___ Data below

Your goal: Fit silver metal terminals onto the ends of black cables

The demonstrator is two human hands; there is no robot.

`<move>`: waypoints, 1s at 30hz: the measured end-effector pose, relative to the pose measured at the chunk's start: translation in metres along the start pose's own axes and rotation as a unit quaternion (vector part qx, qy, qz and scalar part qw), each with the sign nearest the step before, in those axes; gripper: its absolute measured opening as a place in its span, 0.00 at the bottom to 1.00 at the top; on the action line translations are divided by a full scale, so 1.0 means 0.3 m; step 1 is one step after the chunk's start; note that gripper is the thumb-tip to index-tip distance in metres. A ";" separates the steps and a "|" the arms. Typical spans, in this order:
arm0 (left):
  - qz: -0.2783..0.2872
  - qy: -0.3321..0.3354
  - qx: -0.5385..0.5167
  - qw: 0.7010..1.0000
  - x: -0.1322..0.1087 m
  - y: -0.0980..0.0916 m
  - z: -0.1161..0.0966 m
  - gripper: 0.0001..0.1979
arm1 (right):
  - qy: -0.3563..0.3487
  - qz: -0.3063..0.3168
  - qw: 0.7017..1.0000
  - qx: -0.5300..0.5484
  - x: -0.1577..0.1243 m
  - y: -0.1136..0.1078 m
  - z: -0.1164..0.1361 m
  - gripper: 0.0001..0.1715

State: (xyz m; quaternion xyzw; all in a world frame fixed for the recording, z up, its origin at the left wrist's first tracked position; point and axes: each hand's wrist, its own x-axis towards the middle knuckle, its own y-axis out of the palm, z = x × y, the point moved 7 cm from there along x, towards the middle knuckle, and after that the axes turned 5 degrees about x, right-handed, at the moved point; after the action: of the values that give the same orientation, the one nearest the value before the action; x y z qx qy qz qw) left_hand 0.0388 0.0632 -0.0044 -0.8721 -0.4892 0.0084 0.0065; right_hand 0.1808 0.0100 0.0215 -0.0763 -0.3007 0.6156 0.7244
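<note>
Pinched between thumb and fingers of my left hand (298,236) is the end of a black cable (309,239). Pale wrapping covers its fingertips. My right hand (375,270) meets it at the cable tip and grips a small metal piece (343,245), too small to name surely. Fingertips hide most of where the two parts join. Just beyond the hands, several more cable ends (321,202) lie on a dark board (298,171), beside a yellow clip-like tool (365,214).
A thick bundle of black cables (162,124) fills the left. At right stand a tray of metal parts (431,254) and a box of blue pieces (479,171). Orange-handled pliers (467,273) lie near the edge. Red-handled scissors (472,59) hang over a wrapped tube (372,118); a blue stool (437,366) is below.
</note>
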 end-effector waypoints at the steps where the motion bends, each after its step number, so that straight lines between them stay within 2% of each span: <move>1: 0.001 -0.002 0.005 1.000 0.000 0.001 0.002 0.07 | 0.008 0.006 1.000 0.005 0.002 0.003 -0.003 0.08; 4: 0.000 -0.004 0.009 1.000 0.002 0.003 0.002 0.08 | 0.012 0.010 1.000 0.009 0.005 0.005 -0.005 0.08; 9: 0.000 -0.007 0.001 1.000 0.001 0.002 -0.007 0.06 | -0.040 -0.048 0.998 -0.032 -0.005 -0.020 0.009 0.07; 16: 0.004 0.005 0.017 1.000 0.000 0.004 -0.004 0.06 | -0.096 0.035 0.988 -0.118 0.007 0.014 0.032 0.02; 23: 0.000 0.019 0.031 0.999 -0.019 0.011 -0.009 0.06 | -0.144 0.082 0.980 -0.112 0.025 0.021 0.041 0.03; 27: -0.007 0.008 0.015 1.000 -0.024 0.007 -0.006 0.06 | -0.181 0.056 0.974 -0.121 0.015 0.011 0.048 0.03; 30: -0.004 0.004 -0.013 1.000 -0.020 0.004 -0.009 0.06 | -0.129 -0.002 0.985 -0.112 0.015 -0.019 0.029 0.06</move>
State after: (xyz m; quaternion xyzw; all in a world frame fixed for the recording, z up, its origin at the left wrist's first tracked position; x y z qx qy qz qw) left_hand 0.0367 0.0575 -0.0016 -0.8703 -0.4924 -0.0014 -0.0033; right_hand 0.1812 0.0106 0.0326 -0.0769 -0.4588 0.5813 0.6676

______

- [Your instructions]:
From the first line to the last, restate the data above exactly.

- [Answer for this exercise]:
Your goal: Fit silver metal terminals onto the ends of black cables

The demonstrator is two human hands; there is no robot.

`<move>`: waypoints, 1s at 30hz: the measured end-effector pose, relative to the pose measured at the chunk's start: translation in metres along the start pose's own axes and rotation as a unit quaternion (vector part qx, qy, qz and scalar part qw), each with the sign nearest the step before, in those axes; gripper: its absolute measured opening as a place in its span, 0.00 at the bottom to 1.00 at the top; on the action line translations are divided by a full scale, so 1.0 means 0.3 m; step 1 is one step after the chunk's start; note that gripper is the thumb-tip to index-tip distance in metres. A ";" separates the steps and a "|" the arms. Typical spans, in this order:
arm0 (left):
  - qz: -0.2783..0.2872
  - qy: -0.3321..0.3354
  - qx: -0.5385..0.5167
  - qw: 0.7010..1.0000
  - x: -0.1322..0.1087 m
  - y: -0.0980..0.0916 m
  - z: -0.1161..0.0966 m
  - gripper: 0.0001..0.1979
arm1 (right):
  - qy: -0.3563..0.3487
  - qz: -0.3063..0.3168
  - qw: 0.7017..1.0000
  - qx: -0.5300..0.5484
  - x: -0.1577..0.1243 m
  - y: -0.1136..0.1078 m
  - z: -0.1164..0.1361 m
  - gripper: 0.0001..0.1715

State: (xyz m; quaternion xyzw; all in a world frame fixed for the recording, z up, its origin at the left wrist's first tracked position; point and axes: each hand's wrist, its own x-axis towards the middle knuckle, its own y-axis out of the palm, z = x × y, the point moved 7 cm from there along x, towards the middle knuckle, and after that the axes turned 5 degrees about x, right-handed, at the moved point; after the action: of the values that give the same orientation, the one nearest the value before the action; x y z qx qy qz qw) left_hand 0.0388 0.0632 -0.0044 -0.8721 -0.4892 0.0084 0.0065; right_hand 0.1808 0.0100 0.0215 -0.0763 -0.3007 0.6156 0.7244
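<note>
Pinched between thumb and fingers of my left hand (298,236) is the end of a black cable (309,239). Pale wrapping covers its fingertips. My right hand (375,270) meets it at the cable tip and grips a small metal piece (343,245), too small to name surely. Fingertips hide most of where the two parts join. Just beyond the hands, several more cable ends (321,202) lie on a dark board (298,171), beside a yellow clip-like tool (365,214).
A thick bundle of black cables (162,124) fills the left. At right stand a tray of metal parts (431,254) and a box of blue pieces (479,171). Orange-handled pliers (467,273) lie near the edge. Red-handled scissors (472,59) hang over a wrapped tube (372,118); a blue stool (437,366) is below.
</note>
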 end-effector waypoints at the steps where the motion bends, each after its step number, so that straight lines between them stay within 2% of each span: <move>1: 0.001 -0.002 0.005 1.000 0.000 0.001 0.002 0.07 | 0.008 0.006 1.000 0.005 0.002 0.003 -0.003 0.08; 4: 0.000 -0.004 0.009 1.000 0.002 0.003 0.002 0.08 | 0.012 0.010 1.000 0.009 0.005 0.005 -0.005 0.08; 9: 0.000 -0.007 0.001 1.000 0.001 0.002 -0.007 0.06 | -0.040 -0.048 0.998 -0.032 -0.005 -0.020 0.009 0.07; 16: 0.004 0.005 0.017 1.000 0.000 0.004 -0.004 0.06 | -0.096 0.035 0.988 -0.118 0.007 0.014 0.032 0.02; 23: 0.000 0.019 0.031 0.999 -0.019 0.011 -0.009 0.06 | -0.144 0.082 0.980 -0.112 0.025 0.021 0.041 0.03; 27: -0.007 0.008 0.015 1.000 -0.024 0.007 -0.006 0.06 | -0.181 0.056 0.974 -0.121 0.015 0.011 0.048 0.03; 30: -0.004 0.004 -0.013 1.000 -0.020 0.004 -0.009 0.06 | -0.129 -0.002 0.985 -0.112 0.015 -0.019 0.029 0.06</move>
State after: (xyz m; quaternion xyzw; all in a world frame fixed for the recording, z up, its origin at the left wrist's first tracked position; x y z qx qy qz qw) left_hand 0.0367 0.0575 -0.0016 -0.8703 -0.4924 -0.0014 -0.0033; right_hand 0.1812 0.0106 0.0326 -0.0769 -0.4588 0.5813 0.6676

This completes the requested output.